Dispute of DD IR, Dispute of DD MMI Date, SIBS-2nd Quarter, SIBS-3rd Quarter, SIBS-First Quarter

Table of Contents

APD 991731

This appeal arises pursuant to the Texas Workers’ Compensation Act, TEX. LAB. CODE ANN. § 401.001 et seq. (1989 Act). A contested case hearing (CCH) was held on July 21, 1999. The issues at the CCH were when the appellant/cross-respondent (claimant) reached maximum medical improvement (MMI), what was the impairment rating (IR), and whether he was entitled to supplemental income benefits (SIBS) for the first, second, and third compensable quarters. The hearing officer determined that the claimant reached MMI on December 10, 1997, as originally certified and recertified by a Texas Workers’ Compensation Commission (Commission)-appointed designated doctor, and that the claimant’s IR was 15% as certified by the designated doctor in an amended report. The hearing officer also determined that the claimant was not entitled to SIBS for the first and second compensable quarters but was entitled to SIBS for the third compensable quarter. The claimant filed a conditional appeal (the condition being that the respondent/cross-appellant (carrier) not file an appeal, which condition was not met as an appeal was filed by the carrier) in which he urges error in findings of fact that the most recent designated doctor report was improperly amended; that the MMI date is December 10, 1997; that an MMI date cannot be amended based on additional treatment; that the claimant’s IR is 15%; and that the claimant was not eligible for first and second quarter SIBS. Carrier appeals, urging error in the hearing officer’s finding that the second report from the designated doctor was incorrect because it rounded up the measured angle for loss of left lateral flexion in his finding that the certification of the designated doctor dated March 12, 1999, is not contrary to the great weight of the evidence and the finding that during the filing period for the third quarter the claimant was unable to seek or obtain employment due to his full-time participation in a medically supervised rehabilitation program. Both claimant and carrier have filed responses to the appeals.

DECISION

Affirmed.

The Decision and Order of the hearing officer sets forth fairly and adequately the evidence in this case and it will only be summarized here. The claimant sustained a compensable injury to his thoracic and lumbar spine on ________; has not had any surgery; and has undergone a lengthy period of conservative treatment. Although greatly improved, the claimant indicated he still experiences pain occasionally. He underwent an independent medical examination in December 1997 by Dr. S and was diagnosed with possible spondylitis low back pain, degenerative facet arthropathy (arthritis), minimal disc bulging, and a history of left lower extremity radiculopathy. Dr. S certified MMI as of December 10, 1997, with a zero percent IR. Because of a dispute, a designated doctor, Dr. J, was appointed. He examined the claimant in February 1998; certified that the claimant reached MMI on December 10, 1997; and assessed a 19% IR for the lumbar spine.

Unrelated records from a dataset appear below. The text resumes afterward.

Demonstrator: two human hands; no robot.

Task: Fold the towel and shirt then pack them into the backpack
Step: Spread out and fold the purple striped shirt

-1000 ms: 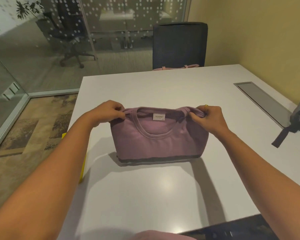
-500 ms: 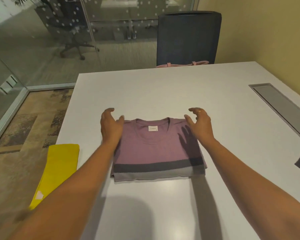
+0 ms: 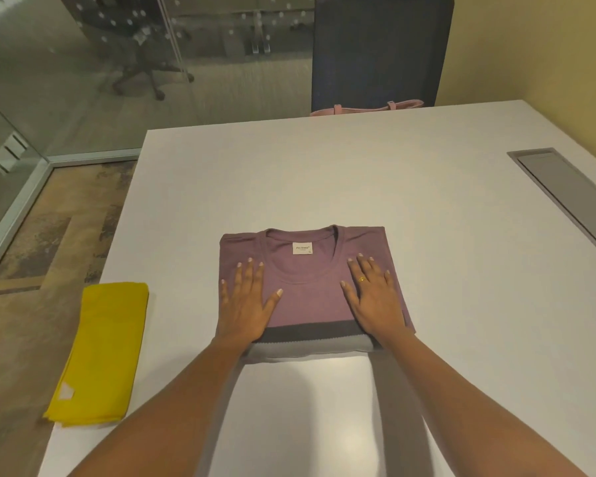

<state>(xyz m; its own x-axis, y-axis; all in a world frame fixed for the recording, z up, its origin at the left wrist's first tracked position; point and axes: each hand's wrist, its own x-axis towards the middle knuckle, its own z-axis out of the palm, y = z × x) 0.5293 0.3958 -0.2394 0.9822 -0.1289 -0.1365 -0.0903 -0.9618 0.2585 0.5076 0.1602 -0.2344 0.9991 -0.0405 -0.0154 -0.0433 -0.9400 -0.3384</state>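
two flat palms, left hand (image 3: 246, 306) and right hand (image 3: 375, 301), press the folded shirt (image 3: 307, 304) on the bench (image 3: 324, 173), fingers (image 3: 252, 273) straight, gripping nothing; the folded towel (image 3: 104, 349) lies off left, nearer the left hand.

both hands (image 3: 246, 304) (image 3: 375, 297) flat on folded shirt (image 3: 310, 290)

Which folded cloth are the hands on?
The folded purple shirt with the grey hem: left hand and right hand both press flat on it. The folded yellow towel lies apart, untouched, at the white table's left edge.
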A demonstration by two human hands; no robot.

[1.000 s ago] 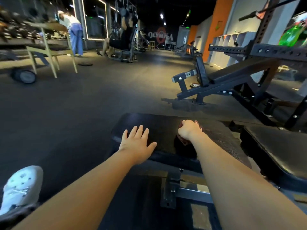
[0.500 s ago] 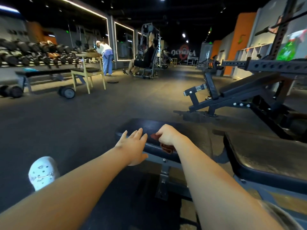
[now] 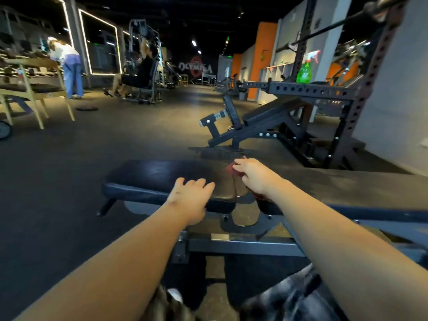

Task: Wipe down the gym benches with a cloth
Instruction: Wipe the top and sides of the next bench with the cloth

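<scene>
Wiping seemed midway: my right hand [image 3: 252,176] clutched the reddish cloth [image 3: 231,169] at the bench pad's [image 3: 157,179] right end, my left hand [image 3: 192,195] spread flat on its near edge. The incline bench [image 3: 273,117] beyond the pad likely awaited wiping.

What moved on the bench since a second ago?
The right grip dragged the cloth toward the near edge of the bench pad, then pushed it back out toward the pad's right end, holding it all along. The left grip stayed resting on the pad, fingers loose.
</scene>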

The Commission requested that Dr. J reexamine the claimant since there was no rating for the thoracic spine. As a result of this examination on June 10, 1998, Dr. J certified that the claimant reached MMI on December 10, 1997, with a 14% IR which included both the thoracic and lumbar areas. In the lumbar area, he assessed a one percent rating from Table 57 of the Guides to the Evaluation of Permanent Impairment, third edition, second printing, dated February 1989, published by the American Medical Association (AMA Guides), for left lateral flexion although the measurement was 18 degrees (at 20 degrees, the rating becomes one percent). Pursuant to a request from the claimant’s attorney, the Commission again corresponded with the designated doctor regarding his lower rating for the lumbar spine on the reexamination and to question the one percent rating for left lateral flexion based on Texas Workers’ Compensation Commission Appeal No. 980894, decided June 17, 1998, concerning rounding of numbers. Dr. J responded, justifying his rating of the lumbar and thoracic spine together since it was determined both were part of the injury and that a more “valid” or “true” IR would be determined by performing all range of motion testing on the same date since both related to the same body region, namely the spine. He also stated that, based on the Appeals Panel decision, he amended the IR to 15%, assessing two percent for the left lateral flexion under Table 57 instead of one percent.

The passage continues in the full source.